After Afghanistan, Iraq and Libya, since 2011 the NATO powers, including Turkey, have waged a war for regime change in Syria that has killed at least half a million people and made millions more refugees. This has meant the dismemberment of the country and the destruction of its infrastructure.

This imperialist aggression has only exacerbated the earthquake catastrophe in Syria. Moreover, while the US and European imperialist powers poured over 100 billion dollars into the war in Ukraine and trillions into militarism, they abandoned millions of earthquake victims to their fate and provided almost no emergency aid, except for token ones.

As scientists have explained, this social disaster, which is estimated to have killed around 150,000 people in Turkey and Syria, could have been foreseen and prevented. However, the policy of “profits before lives” applied to the COVID-19 pandemic was also at work in this and similar disasters.

Aerial photo shows collapsed buildings and destruction in Hatay, Turkey, on Feb. 7. [AP Photo/IHA]

In fact, neither the Erdoğan government nor the bourgeois opposition behind which the pseudo-left rallies is interested in protecting the public from disasters such as earthquakes, pandemics and climate change, the devastating consequences of which are preventable.

Therefore, the fight for the most basic democratic and social rights to life, decent housing and health care is an integral part of the struggle to transfer power to the working class and build a socialist society worldwide.

The February 6 earthquake, a historic catastrophe that has deeply affected tens of millions of people, took place in conditions of escalating class tensions and social anger in Turkey, as in the rest of the world, and has further exacerbated them. The real annual inflation rate here is still above 110 percent.

While there has been a massive transfer of wealth from the working class to finance capital, especially in the aftermath of the COVID-19 pandemic, all the trade union apparatuses and the capitalist political establishment agree that a social explosion must be prevented at all costs.

That is why the bourgeois opposition alliance, which includes the Kurdish nationalist movement and the pseudo-left, claims that winning the presidential and parliamentary elections on May 14 and changing the government with them is the only way forward.

The Sosyalist Eşitlik Grubu rejects this as a blatant lie. The bourgeois opposition is in the service of imperialism and the ruling class, such as Erdoğan’s right-wing alliance, and it is inherently incapable of solving the fundamental social and democratic problems of the working class and youth masses.

Whatever government is formed on May 15, one thing is certain: In the conditions of the worldwide collapse of democratic forms of rule under the pressure of growing geopolitical and class tensions, it is inevitable that the new government of the banks and big business in Turkey will pursue a policy based on militarism abroad and class war at home.

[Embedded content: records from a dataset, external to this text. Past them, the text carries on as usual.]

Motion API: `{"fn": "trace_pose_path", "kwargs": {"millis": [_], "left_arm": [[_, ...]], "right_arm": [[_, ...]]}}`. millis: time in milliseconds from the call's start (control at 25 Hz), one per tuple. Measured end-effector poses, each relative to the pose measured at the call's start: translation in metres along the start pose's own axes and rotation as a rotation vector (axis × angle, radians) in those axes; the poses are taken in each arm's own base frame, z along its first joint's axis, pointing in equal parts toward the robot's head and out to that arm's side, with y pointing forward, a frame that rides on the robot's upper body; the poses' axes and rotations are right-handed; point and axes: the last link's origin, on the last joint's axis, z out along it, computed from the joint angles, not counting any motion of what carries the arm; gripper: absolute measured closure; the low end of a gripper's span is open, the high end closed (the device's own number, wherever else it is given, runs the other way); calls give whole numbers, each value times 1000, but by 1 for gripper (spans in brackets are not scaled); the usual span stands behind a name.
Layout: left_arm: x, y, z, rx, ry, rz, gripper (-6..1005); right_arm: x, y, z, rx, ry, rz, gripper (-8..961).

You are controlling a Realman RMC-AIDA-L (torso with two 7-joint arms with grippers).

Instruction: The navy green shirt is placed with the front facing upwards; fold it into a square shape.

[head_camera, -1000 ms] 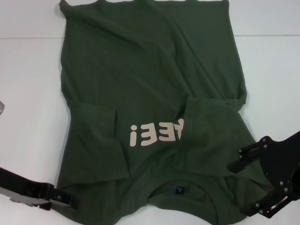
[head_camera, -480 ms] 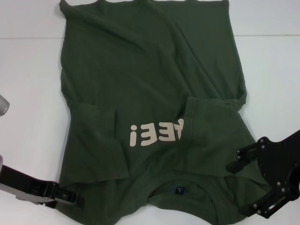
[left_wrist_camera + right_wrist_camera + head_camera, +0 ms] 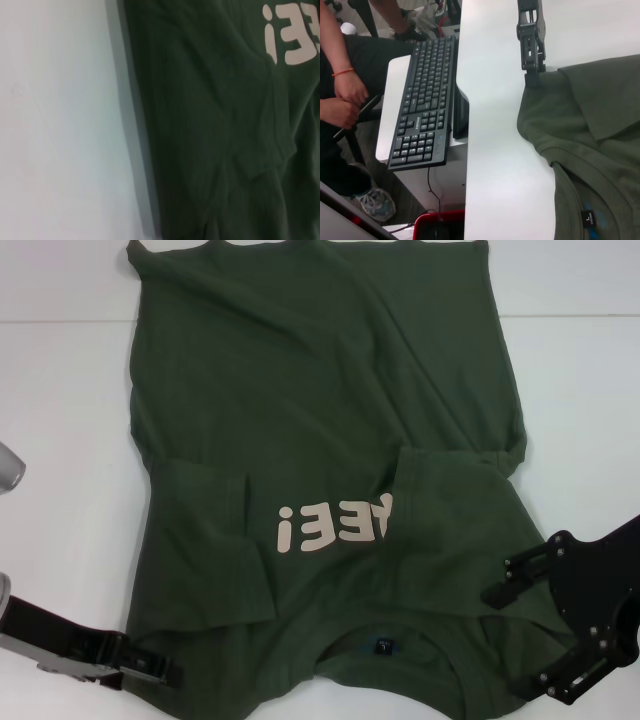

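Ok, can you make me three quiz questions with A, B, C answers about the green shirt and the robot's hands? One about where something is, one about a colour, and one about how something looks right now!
1. Where is the left gripper?
A. At the shirt's near-left edge, by the shoulder
B. On the lettering
C. At the far hem

2. What colour is the lettering on the navy green shirt?
A. Red
B. Beige
C. Blue

3. How do the sleeves lie?
A. Spread out sideways
B. Folded in over the body
C. Rolled into tubes

Answers:
1. A, the head view shows it at the shirt's near-left edge; the right gripper is over the opposite shoulder.
2. B, the letters look pale beige against dark green.
3. B, both sleeves lie flat across the chest, the right one covering part of the lettering.
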Motion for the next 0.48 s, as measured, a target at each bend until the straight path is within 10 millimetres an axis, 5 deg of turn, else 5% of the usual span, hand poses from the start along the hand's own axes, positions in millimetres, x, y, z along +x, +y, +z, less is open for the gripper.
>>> {"fn": "trace_pose_path", "kwargs": {"millis": [480], "left_arm": [[3,7,7,18,-20,43,216]], "right_arm": [[0,-1,-2,9,-10,-3,36]]}}
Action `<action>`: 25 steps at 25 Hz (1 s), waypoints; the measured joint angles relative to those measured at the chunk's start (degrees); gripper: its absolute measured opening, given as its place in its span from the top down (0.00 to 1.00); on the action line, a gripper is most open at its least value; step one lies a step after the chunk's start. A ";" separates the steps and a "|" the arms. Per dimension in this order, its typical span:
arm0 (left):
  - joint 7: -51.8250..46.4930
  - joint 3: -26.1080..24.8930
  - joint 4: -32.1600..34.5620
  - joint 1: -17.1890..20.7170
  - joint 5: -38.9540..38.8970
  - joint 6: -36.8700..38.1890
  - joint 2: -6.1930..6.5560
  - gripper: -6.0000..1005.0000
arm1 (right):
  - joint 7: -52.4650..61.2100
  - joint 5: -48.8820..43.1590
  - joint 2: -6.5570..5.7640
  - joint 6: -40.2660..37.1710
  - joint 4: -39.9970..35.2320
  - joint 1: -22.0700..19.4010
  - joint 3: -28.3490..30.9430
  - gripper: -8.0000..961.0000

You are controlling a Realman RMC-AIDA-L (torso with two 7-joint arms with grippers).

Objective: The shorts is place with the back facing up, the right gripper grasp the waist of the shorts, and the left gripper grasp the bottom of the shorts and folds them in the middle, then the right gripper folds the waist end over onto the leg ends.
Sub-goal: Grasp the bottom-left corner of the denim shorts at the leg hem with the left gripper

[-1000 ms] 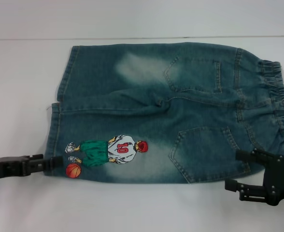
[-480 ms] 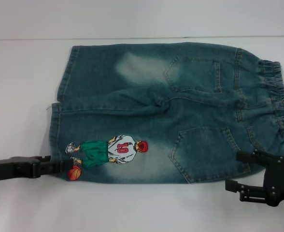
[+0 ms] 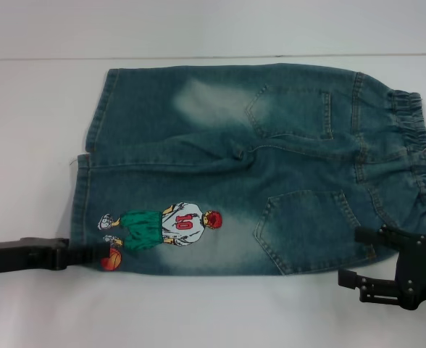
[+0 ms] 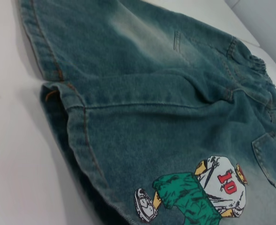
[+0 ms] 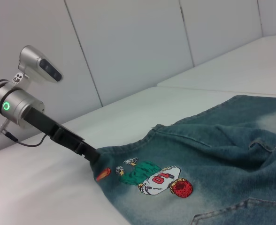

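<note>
My head camera looks down from above on the whole shorts. My left wrist camera sits low and very near the printed player. My right wrist camera looks across from farther away; all three views share this player print.

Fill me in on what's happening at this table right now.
A two-armed robot is setting up to fold a pair of denim shorts lying flat, back pockets up, on a white table. The left end effector is at the hem of the near leg, right by the orange basketball print. The right end effector sits at the near corner of the waist end, its fingers spread by the lower back pocket. Nothing is lifted or folded yet.
</note>
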 joint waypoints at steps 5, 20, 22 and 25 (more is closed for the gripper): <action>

The most urgent task for the working class and youth is to achieve political and organizational independence from imperialism and the bourgeoisie and to prepare for mass revolutionary struggles against war and capitalism.

This means establishing the Sosyalist Eşitlik Partisi as the Turkish section of the International Committee of the Fourth International, which represents the continuation of the Trotskyist movement founded a century ago. We call on all those who agree with this perspective to join this fight.